Kesatuan Mahasiswa Muslim Indonesi (KAMMI) Provinsi Lampung : Menempatkan Polri di Bawah Presiden Adalah Pilar Demokrasi Konstitusional


Bandar Lampung - Penegasan Komisi III DPR RI mengenai kedudukan Kepolisian Negara Republik Indonesia (Polri) yang tetap berada langsung di bawah Presiden Republik Indonesia dinilai sebagai bentuk konsistensi negara dalam menjaga arah reformasi sektor keamanan. Sikap tersebut sekaligus menjawab berbagai spekulasi terkait wacana pembentukan Kementerian Kepolisian yang kembali mencuat di ruang publik.

Ketua KAMMI Provinsi Lampung M. Daniel NA, S.Trak., M.Ak. memandang bahwa pengaturan kedudukan Polri saat ini merupakan hasil kompromi konstitusional yang lahir dari pengalaman panjang bangsa dalam mengelola kekuasaan bersenjata.

“Penempatan Polri langsung di bawah Presiden bukanlah kebijakan yang lahir secara kebetulan. Ia merupakan kesepakatan reformasi untuk memastikan bahwa fungsi kepolisian dijalankan oleh institusi sipil yang tunduk pada kontrol demokratis,” ujar Daniel.

Menurutnya, TAP MPR Nomor VII/MPR/2000 menjadi tonggak penting yang memisahkan kepolisian dari struktur militer sekaligus menegaskan garis pertanggungjawaban Polri kepada Presiden sebagai kepala pemerintahan dan kepala negara. Kerangka tersebut, kata Daniel, hingga kini masih relevan dan justru semakin penting dalam konteks demokrasi modern.

Ia mengingatkan bahwa wacana penempatan Polri di bawah kementerian berisiko menggeser filosofi dasar reformasi. Dalam perspektif hukum tata negara, pengaturan semacam itu dapat membuka ruang tarik-menarik kepentingan sektoral yang berpotensi melemahkan independensi penegakan hukum.

“Ketika kepolisian berada di bawah kementerian, ada potensi subordinasi kebijakan penegakan hukum pada agenda politik tertentu. Ini yang justru ingin dihindari oleh reformasi 1998,” tegasnya.

Daniel juga menilai langkah Komisi III DPR RI yang mendorong penguatan peran Kompolnas sebagai sinyal bahwa reformasi Polri diarahkan pada penguatan akuntabilitas, bukan sentralisasi kekuasaan. Kehadiran Kompolnas dipandang sebagai mekanisme penyeimbang antara kewenangan Presiden dan kebutuhan akan pengawasan publik.

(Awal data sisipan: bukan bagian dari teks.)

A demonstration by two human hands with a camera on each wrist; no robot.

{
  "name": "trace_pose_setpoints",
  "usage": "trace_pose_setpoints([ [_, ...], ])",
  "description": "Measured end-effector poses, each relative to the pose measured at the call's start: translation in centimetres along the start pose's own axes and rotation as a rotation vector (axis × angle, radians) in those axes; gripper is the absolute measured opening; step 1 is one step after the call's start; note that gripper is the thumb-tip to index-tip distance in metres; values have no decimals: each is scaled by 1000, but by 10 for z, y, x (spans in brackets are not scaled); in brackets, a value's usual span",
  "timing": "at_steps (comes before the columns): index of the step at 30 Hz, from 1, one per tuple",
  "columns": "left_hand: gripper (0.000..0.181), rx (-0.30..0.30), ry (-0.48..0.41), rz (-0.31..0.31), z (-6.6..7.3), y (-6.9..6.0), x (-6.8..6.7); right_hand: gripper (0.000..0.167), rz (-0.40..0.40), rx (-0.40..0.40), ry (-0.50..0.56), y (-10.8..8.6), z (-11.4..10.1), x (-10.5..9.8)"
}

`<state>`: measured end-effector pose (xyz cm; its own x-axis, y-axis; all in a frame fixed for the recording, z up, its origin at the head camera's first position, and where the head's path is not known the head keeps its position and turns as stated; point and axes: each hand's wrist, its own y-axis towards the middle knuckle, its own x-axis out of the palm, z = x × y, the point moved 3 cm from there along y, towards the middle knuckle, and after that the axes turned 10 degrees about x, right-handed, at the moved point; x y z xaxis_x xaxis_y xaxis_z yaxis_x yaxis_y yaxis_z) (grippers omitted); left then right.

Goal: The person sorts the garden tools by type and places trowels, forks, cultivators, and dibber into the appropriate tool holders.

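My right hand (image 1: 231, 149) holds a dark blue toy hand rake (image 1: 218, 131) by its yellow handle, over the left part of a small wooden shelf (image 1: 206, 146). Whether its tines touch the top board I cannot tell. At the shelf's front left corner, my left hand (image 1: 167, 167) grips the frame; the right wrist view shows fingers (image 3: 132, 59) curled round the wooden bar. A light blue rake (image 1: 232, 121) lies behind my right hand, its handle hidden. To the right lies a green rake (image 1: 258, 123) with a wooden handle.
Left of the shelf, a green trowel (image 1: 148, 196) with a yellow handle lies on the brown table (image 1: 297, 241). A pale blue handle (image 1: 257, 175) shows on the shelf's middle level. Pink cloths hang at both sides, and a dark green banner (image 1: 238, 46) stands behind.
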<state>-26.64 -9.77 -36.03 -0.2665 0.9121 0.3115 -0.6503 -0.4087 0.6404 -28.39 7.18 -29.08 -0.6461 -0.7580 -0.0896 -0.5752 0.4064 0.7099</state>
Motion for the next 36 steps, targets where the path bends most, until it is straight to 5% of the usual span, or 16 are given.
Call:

Lebih jauh, ia menekankan bahwa reformasi Polri tidak boleh berhenti pada aspek kelembagaan semata. Perubahan kultur organisasi, peningkatan kualitas sumber daya manusia, serta integrasi nilai hak asasi manusia dan demokrasi dalam pendidikan kepolisian merupakan agenda yang tak terpisahkan.

“Modernisasi kepolisian harus berjalan beriringan dengan perubahan cara berpikir. Pemanfaatan teknologi seperti kamera tubuh, sistem digital, hingga kecerdasan artifisial harus ditempatkan dalam kerangka transparansi dan perlindungan hak warga negara,” ujarnya.

Menutup pandangannya, Daniel menegaskan bahwa pembahasan Rancangan Undang-Undang Polri ke depan harus tetap berpijak pada UUD 1945 dan semangat reformasi. Menurutnya, menjaga Polri tetap berada langsung di bawah Presiden adalah pilihan konstitusional yang mencerminkan kematangan demokrasi Indonesia.

“Polri bukan sekadar institusi penegak hukum, tetapi pilar negara hukum. Karena itu, posisinya harus dijaga agar tetap independen, profesional, dan bertanggung jawab langsung kepada otoritas sipil tertinggi,” pungkasnya.